(Dataset items)
----

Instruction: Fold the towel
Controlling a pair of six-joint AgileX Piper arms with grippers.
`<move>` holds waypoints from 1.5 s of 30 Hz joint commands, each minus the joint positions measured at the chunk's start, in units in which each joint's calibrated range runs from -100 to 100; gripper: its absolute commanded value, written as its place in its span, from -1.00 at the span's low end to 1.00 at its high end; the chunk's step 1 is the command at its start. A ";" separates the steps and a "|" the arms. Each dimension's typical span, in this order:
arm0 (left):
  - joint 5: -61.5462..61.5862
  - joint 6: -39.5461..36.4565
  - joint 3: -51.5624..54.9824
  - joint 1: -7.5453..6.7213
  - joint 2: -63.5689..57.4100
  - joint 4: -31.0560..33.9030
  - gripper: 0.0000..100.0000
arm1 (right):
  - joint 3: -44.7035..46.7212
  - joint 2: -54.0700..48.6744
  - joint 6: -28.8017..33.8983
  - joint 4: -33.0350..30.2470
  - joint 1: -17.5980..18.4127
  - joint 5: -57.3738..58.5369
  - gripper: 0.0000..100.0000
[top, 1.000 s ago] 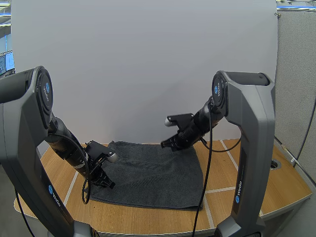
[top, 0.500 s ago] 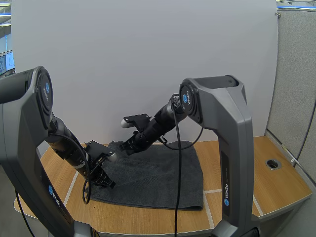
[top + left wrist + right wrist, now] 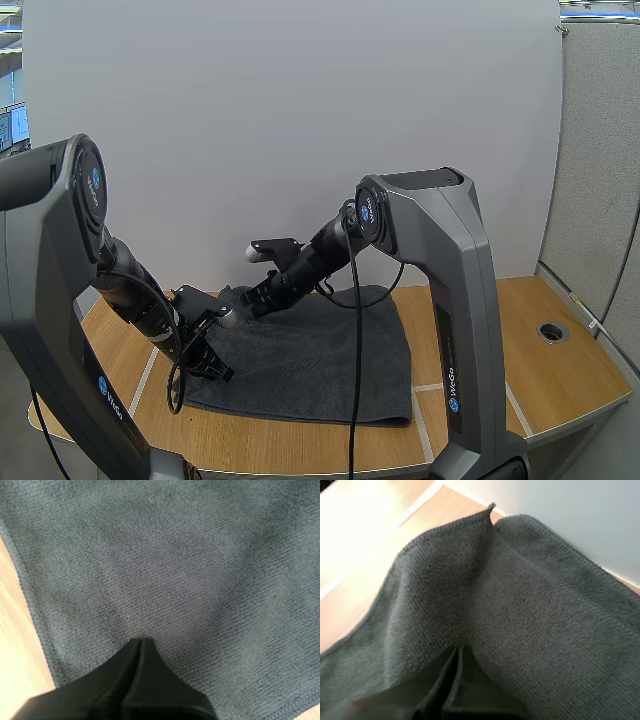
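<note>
**Two grippers, one towel, both closed at its left side**

The left gripper (image 3: 140, 641) has its two fingers pressed together into a single dark wedge. The tips rest on the flat weave of the towel (image 3: 320, 350), just inside its left hem. I cannot tell whether any cloth is caught between them. In the high view this gripper sits low at the towel's near-left corner.

The right gripper (image 3: 459, 649) also has its fingers closed, with only a thin seam between them, and here they pinch the towel. The cloth rises in two soft folds on either side of the tips. A crease runs from the tips up to one pointed corner (image 3: 490, 508), which stands up off the wood. In the high view this gripper is at the towel's far-left corner, with the right arm (image 3: 430, 250) reaching across above the towel's far edge.

There is one towel, dark grey, spread mostly flat on the one wooden table (image 3: 500, 340). Bare wood shows to the towel's left, right and near side. Each of the two arms carries one gripper.
</note>
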 commanded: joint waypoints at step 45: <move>5.66 -1.78 2.98 -0.08 1.45 4.58 -1.00 | -4.31 5.71 -2.94 0.63 0.70 -10.17 -1.00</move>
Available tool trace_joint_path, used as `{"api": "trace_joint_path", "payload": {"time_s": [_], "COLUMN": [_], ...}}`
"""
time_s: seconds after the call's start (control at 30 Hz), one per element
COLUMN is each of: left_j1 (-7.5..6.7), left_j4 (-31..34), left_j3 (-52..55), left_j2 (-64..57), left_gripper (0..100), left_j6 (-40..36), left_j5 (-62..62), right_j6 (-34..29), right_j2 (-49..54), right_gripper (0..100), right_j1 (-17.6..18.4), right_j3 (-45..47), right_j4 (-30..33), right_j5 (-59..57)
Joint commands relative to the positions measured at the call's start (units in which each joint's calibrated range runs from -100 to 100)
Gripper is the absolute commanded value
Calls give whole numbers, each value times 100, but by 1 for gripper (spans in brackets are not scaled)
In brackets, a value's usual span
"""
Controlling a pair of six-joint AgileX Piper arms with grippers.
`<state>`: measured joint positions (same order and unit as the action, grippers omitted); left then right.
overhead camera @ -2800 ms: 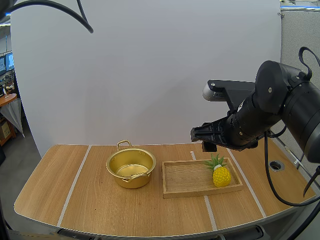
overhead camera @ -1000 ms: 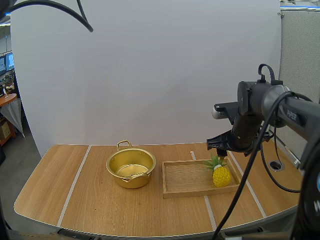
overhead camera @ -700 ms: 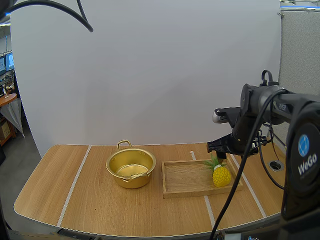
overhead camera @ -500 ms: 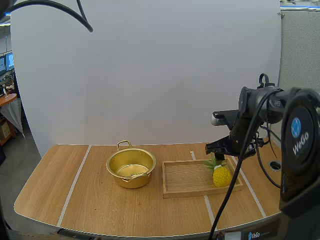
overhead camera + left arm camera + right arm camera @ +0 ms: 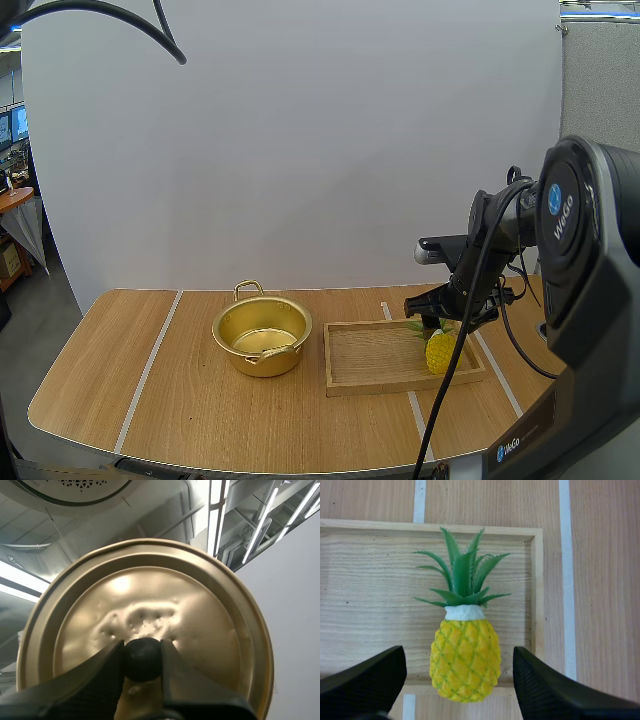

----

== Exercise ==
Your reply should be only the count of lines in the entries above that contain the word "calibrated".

== Answer space ==
2